Com a derrota militar da Frente de Libertação do Povo Tigré (TPLF), os habitantes dessa região do norte da Etiópia estão agora considerando a anexação de algumas áreas à província vizinha de Amhara, o que pode levar a um novo conflito.
Em 28 de novembro, o primeiro-ministro etíope, Abiy Ahmed, ganhador do Prêmio Nobel da Paz de 2019, anunciou a tomada da capital regional, Mekele, e o fim da operação militar lançada 24 dias antes para derrubar os líderes da TPLF no poder na região.
Há meses desafiando o governo federal, estes últimos fugiram, e uma nova administração assumiu as rédeas desta área.
Em Alamata, uma localidade agrícola do sul do Tigré, recentemente visitada por uma equipe da AFP, a vitória sobre a TPLF foi celebrada com disparos para o alto. Outro evento gerou, no entanto, o mesmo, ou mais, fervor: a libertação de Berhanu Belay Feferra.
Berhanu, de 48 anos, autoproclamado "prisioneiro político", estava desde 2018 preso em uma masmorra de Tigré, acusado pela TPLF de reivindicar a anexação de sua terra natal, Raya, cuja principal cidade é Alamata, à região vizinha de Amhara, ao sul.
De acordo com Berhanu, essas terras férteis foram anexadas ilegalmente ao Tigré pela TPLF, quando a frente derrubou, em 1991, o regime militar marxista do Derg de Mengistu Hailemariam.
Depois disso, a TPLF monopolizou os controles do poder em Addis Abeba, antes de ser afastada, pouco a pouco, por Abiy Ahmed, um oromo que se tornou primeiro-ministro em 2018 como resultado de uma mobilização popular contra a elite de Tigré.
Após mais de dois anos preso, um intervalo no qual foi espancado e passou longos períodos de isolamento em uma caverna na encosta de uma montanha, Berhanu voltou para casa, de forma triunfal, quando as forças da TPLF, em fuga do Exército federal, deixaram-no ir.
"Não queremos ser governados por pessoas que não nos entendem", disse à AFP Berhanu, que está mais uma vez com sua esposa e quatro filhos, determinado a defender sua causa.
- Risco de "derramamento de sangue" -
A zona de Raya não é a única de Tigré, cujos habitantes desejam a anexação à região de Amhara. No oeste do Tigré, a mesma ideia vem ganhando força, em uma área onde a TPLF também é acusada de ter anexado terras historicamente amharianas.
Estas zonas são protegidas pelas forças especiais da região amhara, depois de terem apoiado o Exército federal na expulsão da TPLF. Também há autoridades da etnia amhara nas administrações provisórias instaladas em várias localidades.
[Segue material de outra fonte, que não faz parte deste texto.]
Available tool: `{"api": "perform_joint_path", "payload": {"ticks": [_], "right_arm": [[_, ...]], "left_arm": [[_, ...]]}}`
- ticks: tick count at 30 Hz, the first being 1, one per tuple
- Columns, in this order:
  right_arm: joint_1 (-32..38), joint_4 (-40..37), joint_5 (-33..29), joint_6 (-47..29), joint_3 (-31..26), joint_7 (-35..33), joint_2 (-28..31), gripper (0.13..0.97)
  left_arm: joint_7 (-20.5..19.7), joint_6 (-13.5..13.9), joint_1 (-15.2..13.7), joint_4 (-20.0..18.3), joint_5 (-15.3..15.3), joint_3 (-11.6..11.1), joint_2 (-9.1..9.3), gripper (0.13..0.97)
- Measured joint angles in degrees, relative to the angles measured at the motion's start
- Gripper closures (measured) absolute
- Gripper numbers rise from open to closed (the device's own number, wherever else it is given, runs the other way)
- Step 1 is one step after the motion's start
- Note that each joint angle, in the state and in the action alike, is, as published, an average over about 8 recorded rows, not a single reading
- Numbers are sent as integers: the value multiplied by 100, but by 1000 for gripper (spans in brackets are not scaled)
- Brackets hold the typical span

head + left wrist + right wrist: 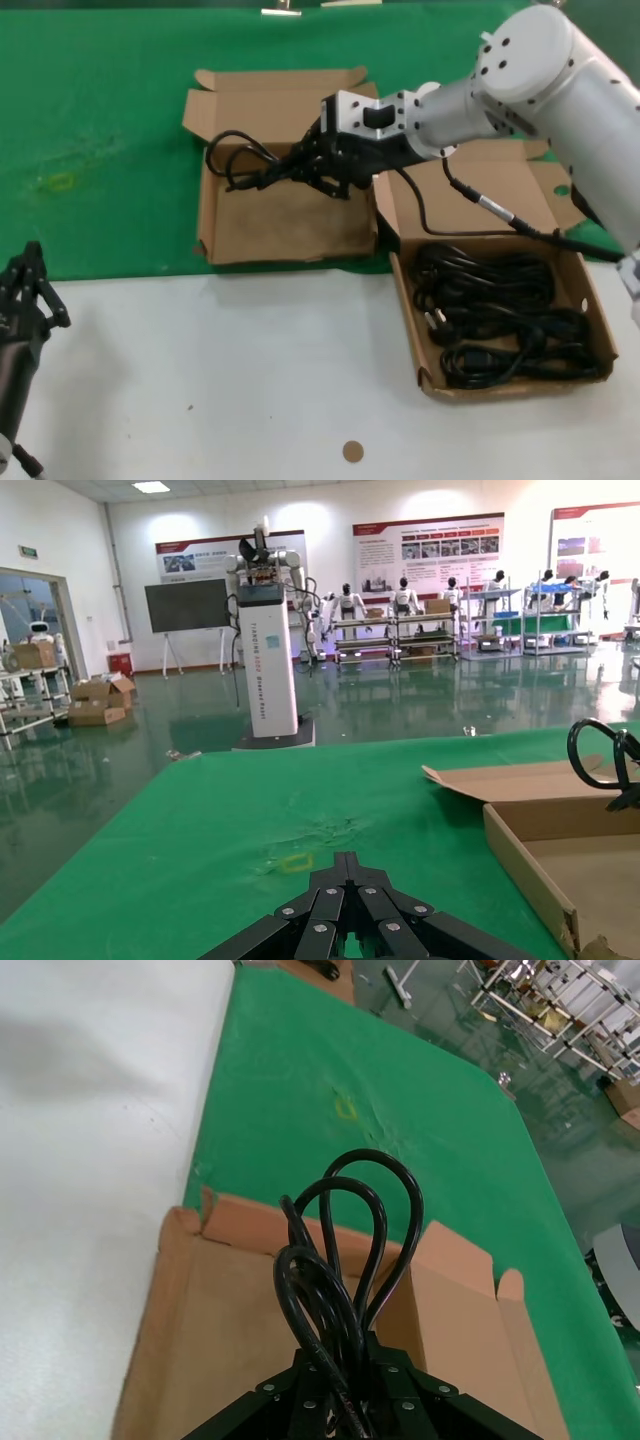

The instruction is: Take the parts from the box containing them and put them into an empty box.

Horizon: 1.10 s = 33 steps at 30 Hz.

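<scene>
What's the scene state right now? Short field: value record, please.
right gripper: shut on a cable bundle, held over the left box
left gripper: parked at the robot's left over the white table, away from both boxes
left box: open, floor bare under the held bundle
right box: open, holds the remaining cables
surface: green mat behind, white table in front
</scene>
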Motion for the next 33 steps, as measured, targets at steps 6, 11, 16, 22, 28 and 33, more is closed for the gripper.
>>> {"api": "perform_joint_path", "payload": {"ticks": [6, 11, 16, 22, 28, 33], "right_arm": [[228, -689, 67, 183, 65, -443, -223, 885], [364, -1097, 110, 279, 112, -722, -355, 857], [452, -1374, 155, 348, 164, -935, -442, 799], [485, -1503, 193, 393, 211, -1053, -478, 718], [352, -1378, 245, 482, 270, -1021, -459, 579], [-6, -1025, 369, 703, 409, -906, -401, 556]], "left_arm": [[0, 0, 0, 0, 0, 0, 0, 953], [0, 0, 0, 0, 0, 0, 0, 953], [0, 0, 0, 0, 0, 0, 0, 953], [0, 0, 0, 0, 0, 0, 0, 953], [0, 0, 0, 0, 0, 0, 0, 950], [0, 0, 0, 0, 0, 0, 0, 930]]}}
Para William Davison, analista do International Crisis Group (ICG), o que está acontecendo no oeste e no sul do Tigré se assemelha a "anexações de facto e inconstitucionais" que "criam um precedente desestabilizador para a federação etíope".
Alguns dos novos líderes dizem isso com clareza: eles não querem ter nada a ver com o Tigré.
"Fomos obrigados a fazer parte de Tigré. Agora, esta área é libertada à força", explica à AFP o novo prefeito de Alamata, Kassa Reda Belay, acrescentando que espera que Abiy "responda à demanda dos habitantes", ou seja, que se declare a área sob autoridade amhara.
"Do contrário, haverá derramamento de sangue e uma guerra civil", completa.
Os projetos de longo prazo do governo federal para esses territórios disputados são um tanto difusos.
O presidente da região amhara, Agegnehu Teshager, garante que as forças regionais não participaram do conflito para satisfazer qualquer reivindicação territorial.
Mas, lembra Zadig Abraha, ministro etíope da Democratização e originário de Alamata, "o povo reivindicou em alto e bom som ser parte" de Amhara. "É possível que isso ocorra, e vamos ter de esperar", acrescenta.